LA decisión por parte de la Junta de Andalucía de imponer el desdoblamiento de género en cada expresión pronunciada y leída en las aulas ha acarreado toda la polémica política que se esperaba. No obstante, hablamos de lenguaje, y desde los sofistas (vía Shakespeare) sabemos que quien domina el lenguaje domina las voluntades. De entrada, que se hable de "alumnos y alumnas" puede contribuir a hacer visible el mundo de las mujeres, denostado en la cultura y en la vida diaria; es cierto que la RAE desaconseja esta fórmula y recomienda el uso del masculino genérico , pero un servidor detesta la policía del lenguaje en cualquier sentido, así que tampoco me parece mal que, cuando el docente lo considere oportuno, se ponga la norma en segundo plano en pro de una cierta consideración ética. Una cuestión bien distinta, sin embargo, es la imposición del desdoblamiento, que no garantiza per se la visibilidad de ese mundo femenino; éste, de hecho, puede manifestarse y respetarse, perfectamente, desde el empleo corriente del masculino genérico, porque lo que cuenta aquí, como en el amor, son las intenciones, y no los ripios. Más allá de la desconfianza hacia el criterio de maestros y profesores que revela la medida, el problema es que la Junta prefiere un lenguaje despersonalizado. Y esto sí es un asunto político.

Porque, independientemente de la gramática, no es lo mismo, por ejemplo, decir andaluces que, como se promueve ahora, población andaluza. Porque no es lo mismo ser andaluz que pertenecer a una determinada población, como no es lo mismo el andaluz nominativo que el calificativo: el primero es esencia, el segundo accidente; el primero es título, el segundo trance pasajero y además discriminatorio. Resulta casi enternecedor que la Junta pida ahora que en los centros educativos no se hable de políticos, sino de clase política; porque justo es esto lo que tenemos, una clase política que está por estar, en la que parece tener cabida cualquier presunto con estómago suficiente y con los escrúpulos bien rebajados; en lugar de políticos que sepan lo que hacen, valientes, capaces de transformar la realidad en dirección a los ideales compartidos de igualdad y justicia.
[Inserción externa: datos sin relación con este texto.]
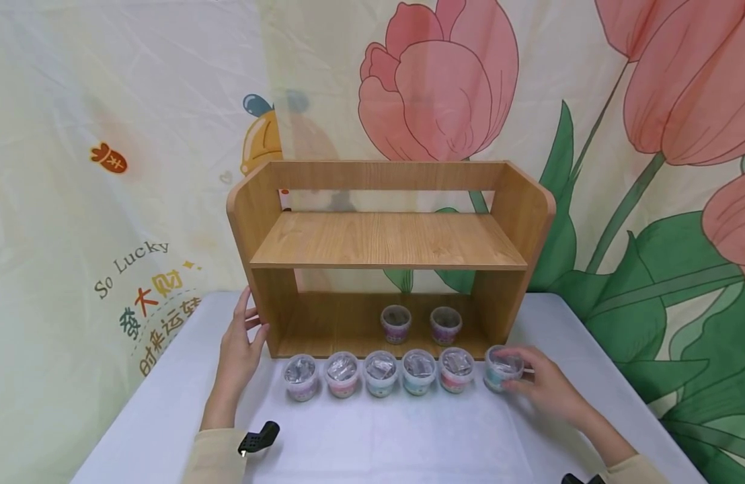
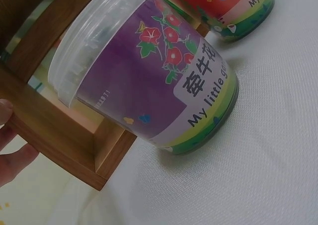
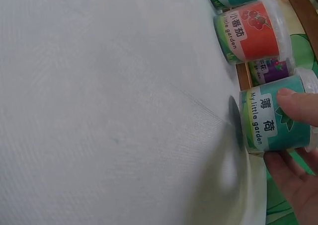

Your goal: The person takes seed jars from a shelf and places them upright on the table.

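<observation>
My right hand (image 1: 544, 383) holds a teal "My little garden" tub (image 1: 501, 370) at the right end of a front row. Thumb and fingers lie on either side of its wall in the right wrist view, where the tub (image 3: 271, 118) shows a leaf picture. Beside the left panel of a wooden shelf (image 1: 387, 265), my left hand (image 1: 241, 346) rests its extended fingers at the panel's edge. Nearest to it stands a purple tub (image 1: 301, 378) with a clear lid, seen large as a purple tub (image 2: 164, 71) with red flowers in the left wrist view.
Pink tubs (image 1: 342, 374) and teal tubs (image 1: 381, 374) fill the row along the shelf's front. Two purple tubs, one left (image 1: 396, 325) and one right (image 1: 446, 327), stand on the lower board. A white cloth (image 1: 372, 444) covers the table; a flowered backdrop (image 1: 439, 94) hangs behind.
</observation>
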A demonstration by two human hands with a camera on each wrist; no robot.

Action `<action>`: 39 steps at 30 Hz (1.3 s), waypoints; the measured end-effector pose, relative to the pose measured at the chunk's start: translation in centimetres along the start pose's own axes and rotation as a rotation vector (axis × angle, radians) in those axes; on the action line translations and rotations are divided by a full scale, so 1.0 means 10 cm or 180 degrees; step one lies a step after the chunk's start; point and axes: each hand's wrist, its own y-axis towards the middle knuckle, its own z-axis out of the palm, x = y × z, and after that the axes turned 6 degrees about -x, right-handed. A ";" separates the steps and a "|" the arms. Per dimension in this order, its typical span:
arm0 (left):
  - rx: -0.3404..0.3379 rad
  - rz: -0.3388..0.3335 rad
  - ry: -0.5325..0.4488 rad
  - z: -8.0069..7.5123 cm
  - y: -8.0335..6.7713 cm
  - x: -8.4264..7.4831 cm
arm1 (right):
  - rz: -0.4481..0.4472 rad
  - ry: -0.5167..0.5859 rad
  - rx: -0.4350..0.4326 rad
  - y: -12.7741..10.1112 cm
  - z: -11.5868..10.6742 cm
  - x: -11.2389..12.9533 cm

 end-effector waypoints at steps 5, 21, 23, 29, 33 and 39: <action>0.0002 0.0006 -0.0010 0.00 0.01 0.01 | 0.0013 0.0055 0.0004 -0.01 0.05 0.01; 0.0020 -0.0038 0.0004 0.01 0.00 0.01 | 0.0050 0.0118 0.0330 -0.02 0.05 0.03; 0.0018 -0.0040 0.0009 0.00 0.00 0.01 | -0.0016 0.0117 0.0420 -0.01 0.02 0.06; 0.0005 -0.0009 0.0002 0.01 0.01 0.01 | -0.0243 0.0047 0.0644 0.02 -0.05 0.13; 0.0029 -0.0007 -0.0006 0.01 0.01 0.01 | -0.0411 -0.0279 0.0660 0.02 -0.11 0.22; 0.0021 -0.0031 0.0004 0.01 0.01 0.01 | -0.0586 -0.0565 0.0558 0.11 -0.13 0.48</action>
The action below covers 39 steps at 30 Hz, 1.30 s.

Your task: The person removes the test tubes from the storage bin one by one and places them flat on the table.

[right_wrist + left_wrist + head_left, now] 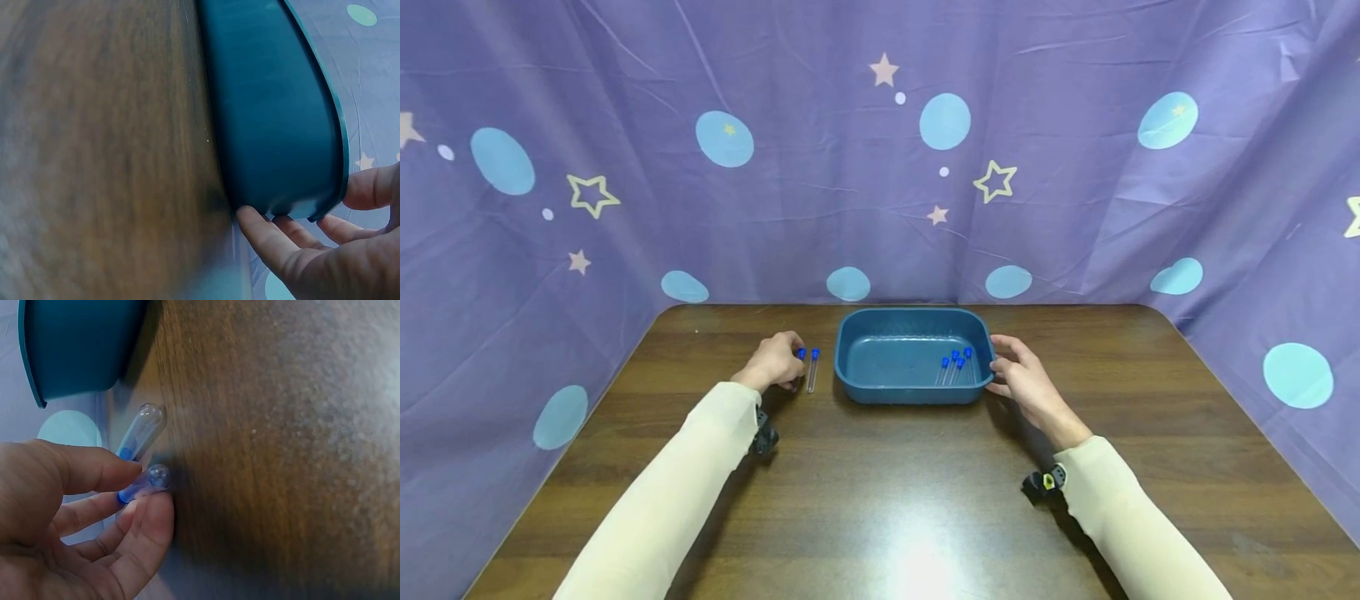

De igual modo, muchos de los ejemplos servidos apuntan a la neolengua de Orwell: un canal aséptico en el que lo humano sea, finalmente, un suceso completamente extraño e indeseable.

Nunca ha sido tan necesario llamar a las cosas por su nombre, con un lenguaje útil para personas, no para votantes, simpatizantes ni contribuyentes. Ni para siervos: dime cómo hablas y te diré cómo obedeces.